Loading billions of Braze Events into Snowflake in a cost effective and scalable way

Kirankumar Desireddy
Zip Technology
Published in
5 min readMay 30, 2023

At Zip, we have been migrating to a new modern data platform. The migration journey from Athena to Snowflake was progressing well until we encountered an obstacle while loading Braze Currents data. For those unfamiliar with Braze Currents, it is a vital component of our Customer Engagement Platform, crucial for comprehending the effects of our engagement strategy and enhancing communication with our customers. Braze Currents captures a diverse range of real-time event data, as illustrated below, and in our case, exports it to an S3 bucket for further analytics and data science workloads.

Braze Currents Events

Zip’s data platform and the challenges we faced

Zip’s data platform consists of a combination of paid SaaS and Open Source tooling including Snowflake, dbt, Fivetran, Airbyte, Airflow, Kafka and Snowplow. Our infrastructure is hosted on AWS.

The challenge we encountered went beyond technical difficulties; we needed to find a solution that was both scalable in performance without a significant rise in costs. The existing framework we have in place for loading external data leverages Fivetran, which allows us to quickly onboard new datasets using pre-built data models. Initially, we considered using Fivetran’s connectors for Braze Currents ingestion, but realised this would be cost prohibitive for us with the volumes we were looking at. We explored several alternatives before settling on our current setup which we selected due to its simplicity, scalability, and cost-effectiveness. This approach is outlined in detail below.

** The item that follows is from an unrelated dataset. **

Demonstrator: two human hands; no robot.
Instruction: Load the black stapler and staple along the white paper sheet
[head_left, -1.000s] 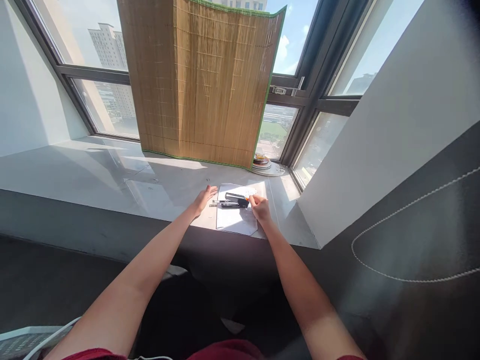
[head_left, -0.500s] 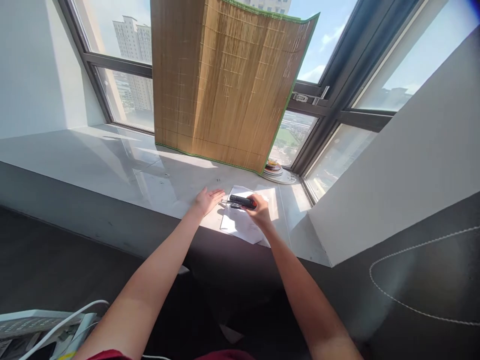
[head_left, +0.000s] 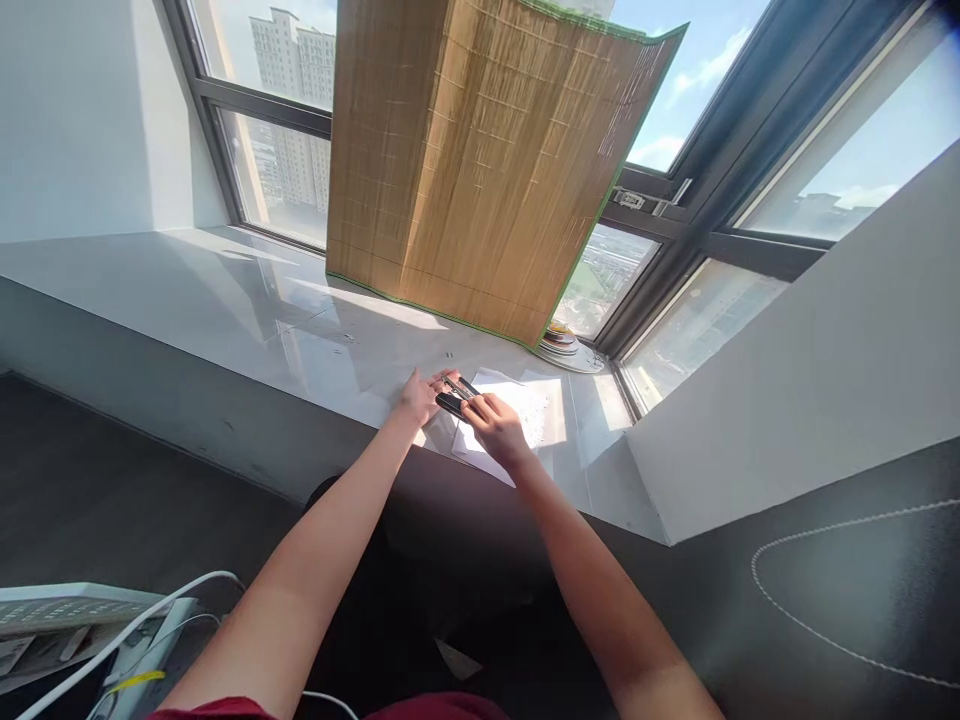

Braze Currents <> Snowflake Solution Architecture

Below are the steps in detail:

Step 1 — Braze configuration

There are multiple options to integrate the Braze Currents data first into cloud data storage like Amazon S3, Azure Blob Storage, Google Cloud Storage etc. Since our infrastructure is hosted on the AWS platform, we have data streaming from Braze Currents to AWS S3 continuously.

After setting up a AWS IAM role that has access to write objects to the S3 bucket, below is an example of the configuration required to continuously stream to AWS S3 cloud storage that needs to be set up in the Braze portal.

Braze Currents Integration Setup in Portal

Below is a sample of Braze Currents events data that is exported to the AWS S3 bucket. The data is exported into Avro format as it is a flexible data format that natively supports schema evolution. Currently, we have enabled 37 event types integrating from Braze Currents to S3.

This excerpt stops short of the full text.